El cambio de hora y la salud mental

Dos veces al año adelantamos o atrasamos el reloj con la idea de “aprovechar mejor la luz del sol”. Sin embargo, cada vez más investigaciones cuestionan si este gesto realmente nos beneficia. Aunque nació con fines energéticos, hoy hay pruebas de que el cambio horario puede tener efectos negativos en el cuerpo, especialmente en el sueño, el estado de ánimo y el equilibrio mental.

Nuestro organismo no funciona según las manecillas del reloj, sino según la luz solar. Cada célula, tejido y órgano sigue un ciclo interno de unas 24 horas denominado ritmo circadiano, del cual ya hemos hablado en anteriores ocasiones. Este sistema regula el sueño, la temperatura corporal, la producción hormonal y el metabolismo. De este modo, cuando forzamos una desincronización, como al cambiar la hora, el cuerpo tarda varios días en adaptarse y ese desajuste puede sentirse física y emocionalmente.


¿Qué ocurre en nuestro cuerpo cuando cambiamos la hora?

El reloj biológico central, situado en el hipotálamo, coordina más de 30 billones de células que dependen de la luz para sincronizarse. Cuando anochece, la glándula pineal produce melatonina, que indica al organismo que es hora de descansar. Pero el cambio de hora, junto con el exceso de luz artificial por la tarde y la noche, interrumpe esa señal natural.

Este desfase, conocido como cronodisrupción, provoca insomnio, cansancio, irritabilidad y dificultades para concentrarse. Son muchas las investigaciones que determinan que el cuerpo interpreta el cambio como un pequeño jet lag interno.


Efectos en la salud mental

El desajuste circadiano afecta directamente al equilibrio emocional, al modificar la liberación de neurotransmisores como la serotonina y la dopamina, claves para regular el ánimo.
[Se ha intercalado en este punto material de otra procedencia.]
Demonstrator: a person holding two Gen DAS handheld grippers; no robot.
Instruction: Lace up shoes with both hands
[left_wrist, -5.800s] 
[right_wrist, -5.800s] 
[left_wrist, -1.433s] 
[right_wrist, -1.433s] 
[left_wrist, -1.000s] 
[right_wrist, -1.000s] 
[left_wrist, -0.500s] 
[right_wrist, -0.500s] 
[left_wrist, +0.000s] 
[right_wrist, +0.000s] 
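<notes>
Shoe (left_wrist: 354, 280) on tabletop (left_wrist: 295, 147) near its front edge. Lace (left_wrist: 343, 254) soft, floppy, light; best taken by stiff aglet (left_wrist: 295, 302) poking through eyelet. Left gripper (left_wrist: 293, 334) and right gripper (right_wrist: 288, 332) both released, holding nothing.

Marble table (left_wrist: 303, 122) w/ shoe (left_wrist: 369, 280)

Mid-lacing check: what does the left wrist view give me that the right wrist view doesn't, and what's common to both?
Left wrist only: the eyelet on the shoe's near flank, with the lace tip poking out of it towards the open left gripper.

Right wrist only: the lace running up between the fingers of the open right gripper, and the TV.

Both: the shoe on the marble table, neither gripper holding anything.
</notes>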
Durante los días posteriores al cambio de hora pueden aparecer síntomas leves como somnolencia, irritabilidad o sensación de apatía, pero en personas sensibles o con trastornos previos del sueño, estos cambios pueden acentuarse. Algunos estudios han encontrado un aumento temporal en los casos dedepresión, ansiedad o dificultad para mantener la atención, especialmente tras el cambio al horario de verano. Esto está relacionado con el TAE (Trastorno afectivo estacional), del que también hemos hablado con anterioridad en esta otra entrada.

Los expertos coinciden en que las alteraciones del sueño afectan al descanso y a la estabilidad emocional y cognitiva, por lo que al dormir menos horas nos encontramos en un estado de vulnerabilidad al estrés.


¿Qué horario deberíamos mantener?

La comunidad científica defiende mantener el horario de invierno como el más acorde con los ritmos naturales. Este horario prioriza la exposición a la luz matutina (fundamental para activar el ciclo circadiano y mantener un ánimo estable) y evita el exceso de luz nocturna, que retrasa la producción de melatonina y altera el descanso.

El estudio liderado por el profesor Darío Acuña (UGR) explica que la luz blanca vespertina confunde al sistema cronobiótico, afectando la sincronización interna del cuerpo. La consecuencia es una cascada de pequeños desajustes que pueden traducirse en insomnio, dificultad de concentración o incluso un incremento del riesgo de depresión estacional.

Por su parte, un análisis de la Universidad de Stanford sugiere que mantener un horario fijo, especialmente el de invierno, reduciría la incidencia de ictus, obesidad y alteraciones del sueño, al favorecer una mejor alineación con el ciclo solar.


¿Qué hacer para minimizar los efectos del cambio de hora?

Aunque no siempre podamos decidir qué horario adoptar, sí podemos ayudar a nuestro cuerpo a adaptarse mejor al cambio. Los especialistas recomiendan realizar algunas de las siguientes rutinas:

  • Exponerse a la luz natural por la mañana durante los días posteriores al cambio, para reequilibrar el reloj interno.
  • Mantener horarios estables de sueño, evitando trasnochar y ajustando la hora de acostarse y levantarse gradualmente.
  • Realizar actividad física suave (como caminar) para favorecer la liberación de serotonina.
  • Cuidar los horarios de comidas y evitar la cafeína o el alcohol en las horas previas al sueño.
  •  Reducir la luz artificial por la noche, especialmente la de pantallas.
  • Crear una rutina relajante al final del día (lectura, respiración o música tranquila) para facilitar la transición.